Berado dirá: se o capital não tem pátria, também as acções vêm não se sabe donde, porque até podem vir da obra de senhores que invocam o nome de Deus em vão. Já na universidade, dependente do decretino que lhe aprova um curso, ou lhe concede o favor de um despacho orçamental, capaz de pagar os vencimentos e as aposentações, apenas podemos concluir que ela é tão verticalmente pública quanto o ministerialismo que vai, de forma neopombalista, rebentando com os restos da autonomia.

Não faltam também os aposentados, jubilados e eméritos que, postos pelo favor do decretino na ilusão de activismo, saem da prateleira das memórias e recebem secretária de pau preto, secretária de carne e osso, mercedes preto, motorista fardado e muitas coordenações de projectos, enquanto legiões de dependentes pelo carreirismo, a eles se encomendam, até para as tradicionais viagens de turismo científico. O Zé é que paga, mas, para o mais do mesmo, nunca faz falta.

Os braços pombalistas e salazarentos, no entanto, continuam firmes e hirtos, na perspectiva de o Estado servir para que se punam todos os que tentem “verberar a maneira como o Ministério tem conduzido a questão”, e para que se conclua pela “indisciplina, irreverente e grave conduta”, com a consequente “impossibilidade de adaptação às exigências das funções que exerce” (texto dito universitário de 30 de Julho de 1962).
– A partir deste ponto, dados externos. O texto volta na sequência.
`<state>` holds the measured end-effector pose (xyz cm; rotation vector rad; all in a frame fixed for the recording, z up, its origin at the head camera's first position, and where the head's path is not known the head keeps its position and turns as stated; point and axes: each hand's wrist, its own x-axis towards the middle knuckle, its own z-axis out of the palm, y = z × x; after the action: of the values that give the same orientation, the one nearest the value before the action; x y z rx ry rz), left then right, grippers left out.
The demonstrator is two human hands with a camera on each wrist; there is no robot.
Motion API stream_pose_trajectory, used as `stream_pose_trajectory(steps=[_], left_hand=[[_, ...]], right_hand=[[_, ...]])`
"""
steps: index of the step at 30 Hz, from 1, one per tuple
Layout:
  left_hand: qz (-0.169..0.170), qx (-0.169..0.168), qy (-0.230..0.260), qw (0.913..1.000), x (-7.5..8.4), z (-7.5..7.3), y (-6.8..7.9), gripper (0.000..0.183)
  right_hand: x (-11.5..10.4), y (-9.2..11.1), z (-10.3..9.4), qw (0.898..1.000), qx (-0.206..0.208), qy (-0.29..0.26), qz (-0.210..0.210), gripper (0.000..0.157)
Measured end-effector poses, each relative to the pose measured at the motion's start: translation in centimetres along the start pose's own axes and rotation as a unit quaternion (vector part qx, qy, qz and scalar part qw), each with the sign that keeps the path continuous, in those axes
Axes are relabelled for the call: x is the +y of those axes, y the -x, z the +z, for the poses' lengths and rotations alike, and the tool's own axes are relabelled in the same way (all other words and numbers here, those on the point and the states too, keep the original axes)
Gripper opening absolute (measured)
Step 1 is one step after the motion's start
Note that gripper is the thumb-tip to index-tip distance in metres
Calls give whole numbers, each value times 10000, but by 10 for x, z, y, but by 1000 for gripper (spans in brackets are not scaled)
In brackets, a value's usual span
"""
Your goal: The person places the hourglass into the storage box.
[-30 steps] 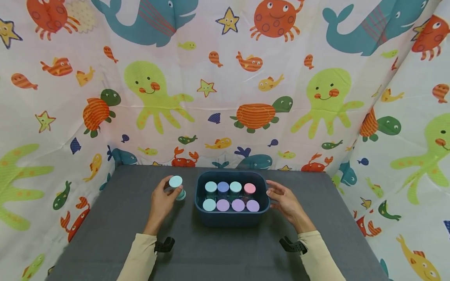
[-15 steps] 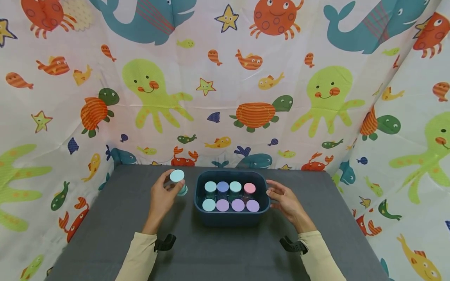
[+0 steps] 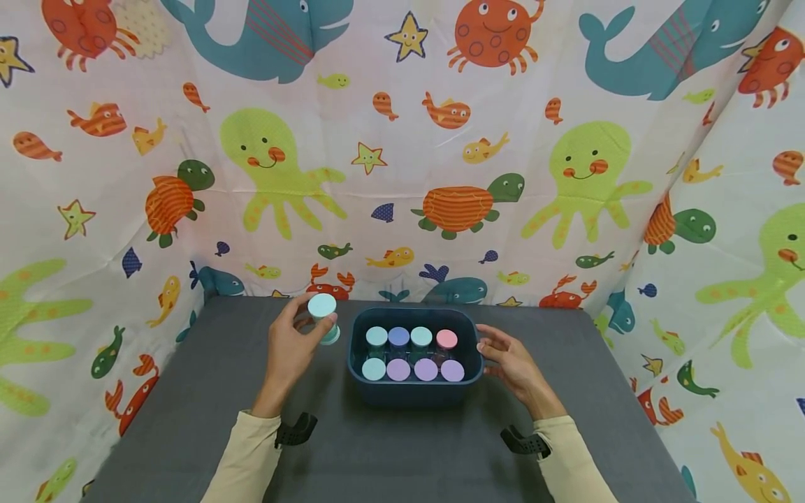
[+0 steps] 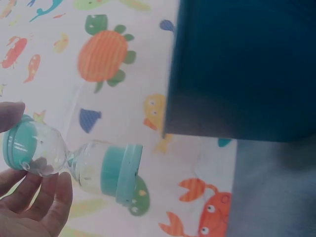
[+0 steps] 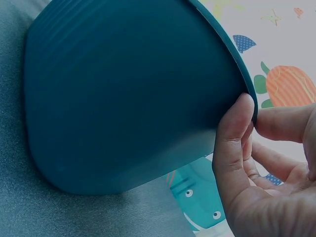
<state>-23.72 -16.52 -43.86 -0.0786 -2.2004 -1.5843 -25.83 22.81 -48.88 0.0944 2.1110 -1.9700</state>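
My left hand [image 3: 291, 351] holds a sand timer [image 3: 323, 307] with turquoise end caps, above the table to the left of a dark blue plastic bin [image 3: 411, 395]. In the left wrist view the clear glass sand timer [image 4: 89, 160] has its far cap free of the fingers, with greyish contents near the gripped end. My right hand [image 3: 517, 362] is at the bin's right end. Seen from the right wrist, its fingers pinch the rim of the bin [image 5: 123, 98]. Inside the bin, several sand timers [image 3: 399, 369] stand in two rows, their caps turquoise, blue, pink and purple.
The bin stands on a dark grey table [image 3: 402, 454]. A white curtain [image 3: 390, 251] printed with sea animals rises behind the table and along both sides. Both wrists wear black straps [image 3: 295, 429].
My left hand has raised the sand timer slightly and carried it a little to the right, towards the bin. My right hand and the bin have stayed put.
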Motion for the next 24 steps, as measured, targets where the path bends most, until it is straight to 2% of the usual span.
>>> stream_pose_trajectory(steps=[4,12,24], left_hand=[[31,-9,-59,10000,12,1,0,55],[460,-239,239,9984,32,6,-2,50],[710,-522,444,9951,51,27,-4,49]], right_hand=[[0,2,1,10000,1,8,37,48],[-2,1,1,10000,-11,-19,1,48],[-4,1,2,10000,-12,-27,22,48]])
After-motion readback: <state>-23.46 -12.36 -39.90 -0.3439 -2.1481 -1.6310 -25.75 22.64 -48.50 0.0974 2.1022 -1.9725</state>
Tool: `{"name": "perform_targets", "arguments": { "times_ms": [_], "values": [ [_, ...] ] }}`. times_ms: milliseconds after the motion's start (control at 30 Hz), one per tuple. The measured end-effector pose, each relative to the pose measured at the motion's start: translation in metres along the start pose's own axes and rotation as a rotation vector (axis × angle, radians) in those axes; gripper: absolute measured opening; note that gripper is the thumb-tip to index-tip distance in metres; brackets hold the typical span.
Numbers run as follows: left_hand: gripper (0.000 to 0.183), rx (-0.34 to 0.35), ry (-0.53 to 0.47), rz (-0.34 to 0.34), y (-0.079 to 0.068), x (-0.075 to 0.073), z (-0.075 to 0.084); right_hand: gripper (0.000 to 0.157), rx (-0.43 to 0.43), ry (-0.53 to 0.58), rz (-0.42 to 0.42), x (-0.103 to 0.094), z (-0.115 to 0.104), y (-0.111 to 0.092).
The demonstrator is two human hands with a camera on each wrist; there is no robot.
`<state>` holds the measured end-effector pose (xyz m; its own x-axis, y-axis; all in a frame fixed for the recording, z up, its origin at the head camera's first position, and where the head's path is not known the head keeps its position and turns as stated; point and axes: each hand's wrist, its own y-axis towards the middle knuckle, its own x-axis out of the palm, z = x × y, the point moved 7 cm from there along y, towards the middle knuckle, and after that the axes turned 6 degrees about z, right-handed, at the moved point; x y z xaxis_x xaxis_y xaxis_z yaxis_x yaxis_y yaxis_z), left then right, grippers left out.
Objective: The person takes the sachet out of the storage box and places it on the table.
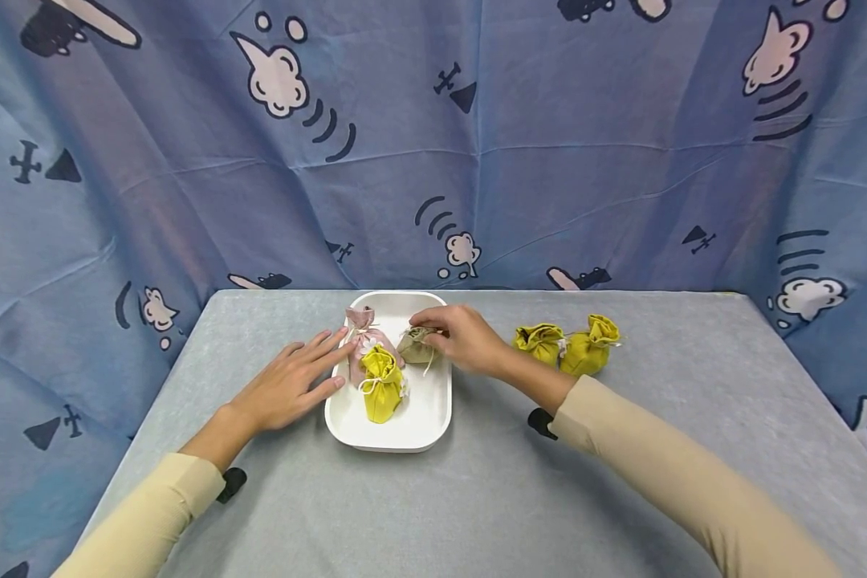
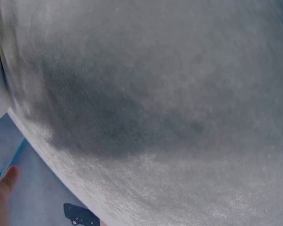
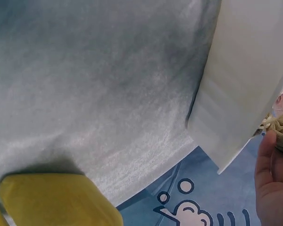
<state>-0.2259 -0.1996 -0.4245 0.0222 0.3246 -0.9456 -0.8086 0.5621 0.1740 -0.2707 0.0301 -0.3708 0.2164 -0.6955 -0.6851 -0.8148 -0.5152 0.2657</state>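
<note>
A white tray (image 1: pixel 422 417) stands near the back of the table. Inside it, at the left, leans a pink drawstring pouch (image 1: pixel 357 365), with a yellow drawstring pouch (image 1: pixel 380 393) in front of it. My right hand (image 1: pixel 470 341) pinches a small olive-green drawstring pouch (image 1: pixel 417 347) by its gathered neck, over the tray's right side; the right wrist view shows fingers around that neck. My left hand (image 1: pixel 289 385) reaches to the tray's left rim, fingers extended, fingertips at the pink pouch. Only a bit of the left hand (image 2: pixel 2 195) shows in the left wrist view.
Two more yellow pouches (image 1: pixel 585 349) stand side by side on the grey table (image 1: pixel 694 417), right of the tray and behind my right forearm. A blue patterned curtain (image 1: pixel 549 185) hangs behind the table and along its sides.
</note>
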Motion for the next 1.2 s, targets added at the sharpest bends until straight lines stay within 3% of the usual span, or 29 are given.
{"name": "perform_targets", "arguments": {
  "times_ms": [300, 567, 1200],
  "values": [
    [0.058, -0.003, -0.006, -0.004, -0.001, 0.001, -0.001, 0.030, -0.008, -0.017, 0.009, -0.007, -0.004, 0.001],
    [0.057, 0.000, -0.007, 0.000, -0.001, 0.001, -0.001, 0.030, -0.056, 0.004, 0.031, -0.025, -0.016, 0.005],
    [0.058, -0.009, -0.009, -0.007, -0.001, 0.003, -0.002, 0.031, -0.181, -0.022, -0.042, -0.070, -0.048, -0.004]
  ]
}}
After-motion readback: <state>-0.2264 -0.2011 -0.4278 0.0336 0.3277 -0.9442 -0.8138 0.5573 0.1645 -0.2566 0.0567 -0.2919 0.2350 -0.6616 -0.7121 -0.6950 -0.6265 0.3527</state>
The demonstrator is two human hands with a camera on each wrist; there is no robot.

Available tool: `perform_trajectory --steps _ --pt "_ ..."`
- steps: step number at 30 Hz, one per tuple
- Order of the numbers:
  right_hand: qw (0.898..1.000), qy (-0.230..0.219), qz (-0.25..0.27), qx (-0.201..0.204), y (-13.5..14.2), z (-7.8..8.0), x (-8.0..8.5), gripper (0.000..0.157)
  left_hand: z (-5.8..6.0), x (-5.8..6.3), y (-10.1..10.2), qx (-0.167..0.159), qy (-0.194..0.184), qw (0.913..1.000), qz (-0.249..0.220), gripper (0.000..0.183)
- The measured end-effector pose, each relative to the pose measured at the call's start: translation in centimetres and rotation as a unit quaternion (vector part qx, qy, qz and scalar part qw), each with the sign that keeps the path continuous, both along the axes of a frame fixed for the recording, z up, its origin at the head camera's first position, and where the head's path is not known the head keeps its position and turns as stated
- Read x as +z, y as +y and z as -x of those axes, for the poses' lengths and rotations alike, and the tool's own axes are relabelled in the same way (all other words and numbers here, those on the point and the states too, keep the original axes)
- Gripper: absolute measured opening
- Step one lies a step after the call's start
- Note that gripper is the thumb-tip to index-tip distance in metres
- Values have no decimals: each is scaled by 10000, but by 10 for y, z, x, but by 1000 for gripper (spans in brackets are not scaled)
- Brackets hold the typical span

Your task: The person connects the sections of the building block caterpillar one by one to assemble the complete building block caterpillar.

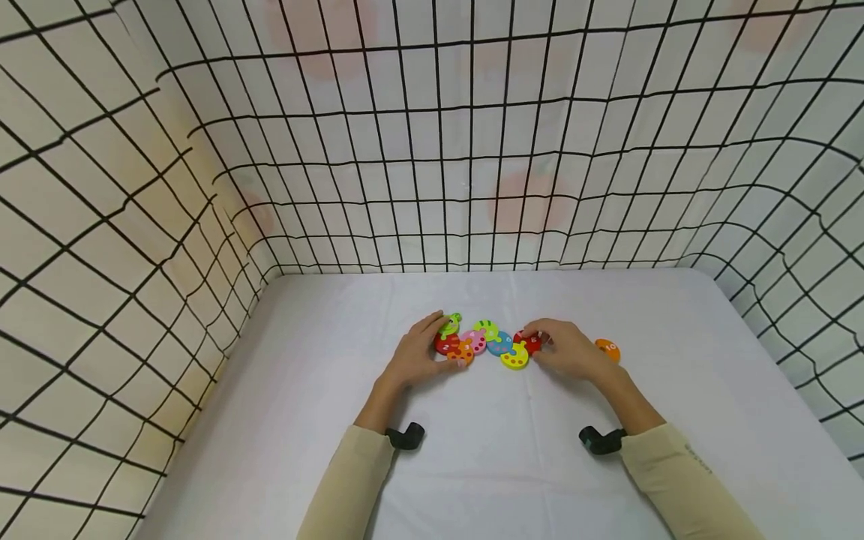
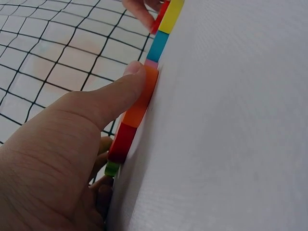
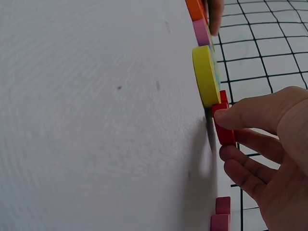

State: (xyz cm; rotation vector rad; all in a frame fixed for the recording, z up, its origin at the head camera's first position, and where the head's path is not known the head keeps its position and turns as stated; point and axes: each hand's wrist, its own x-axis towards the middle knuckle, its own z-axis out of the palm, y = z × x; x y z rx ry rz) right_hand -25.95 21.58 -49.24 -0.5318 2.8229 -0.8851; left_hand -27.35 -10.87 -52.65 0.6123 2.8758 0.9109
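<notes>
A row of flat, colourful caterpillar puzzle pieces lies in a zigzag on the white table. My left hand (image 1: 418, 352) is spread around the row's left end, its thumb on an orange piece (image 2: 143, 96) and its other fingers beside the green head piece (image 1: 450, 325). A red piece (image 2: 122, 143) lies between them. Pink, light green and blue pieces (image 1: 499, 343) continue rightward to a yellow piece (image 3: 205, 77). My right hand (image 1: 567, 349) pinches a red puzzle piece (image 3: 224, 126) between thumb and fingers, right at the yellow one's edge.
A loose orange piece (image 1: 610, 349) lies just right of my right hand. In the right wrist view, pinkish-red blocks (image 3: 221, 223) show below that hand. A black grid-patterned white curtain (image 1: 466, 150) stands behind the table (image 1: 486, 472) and along both sides.
</notes>
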Motion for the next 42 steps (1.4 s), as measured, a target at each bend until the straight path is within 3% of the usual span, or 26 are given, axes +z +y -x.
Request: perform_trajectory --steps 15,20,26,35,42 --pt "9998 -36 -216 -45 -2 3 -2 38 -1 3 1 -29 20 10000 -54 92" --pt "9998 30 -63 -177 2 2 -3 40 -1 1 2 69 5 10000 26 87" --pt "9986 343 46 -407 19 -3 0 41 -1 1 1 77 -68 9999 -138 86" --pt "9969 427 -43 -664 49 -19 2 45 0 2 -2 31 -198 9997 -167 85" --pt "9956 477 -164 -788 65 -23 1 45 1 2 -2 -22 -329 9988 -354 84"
O ministro-director que subscreveu a pulhítica é hoje reverendíssimo senador da democracia e ainda não pediu perdão pela falta de respeito ao prestígio da instituição universitária. O perseguido foi ministro educativo da democracia, mas logo saiu em revolta contra o novo totalitarismo do novo píncipe. Esqueceram-no. Um dos magistrados que confirmou a trama acabou provedor de justiça da também democracia. O processo está todinho de pp. 43 a 291 num livro publicado pelo advogado e irmão, compilado em Dezembro de 1973, impresso em Maio de 1974, em “Causas que foram Casos”, Lisboa, Seara Nova. O subsistema de medo do pós-autoritarismo continua. O novíssimo príncipe é o príncipe de sempre. Agora. Onde não há vésperas e é tudo crepuscular com sinais de borrasca. Já não há loucos que, com o juízo do bom senso, queiram grandeza.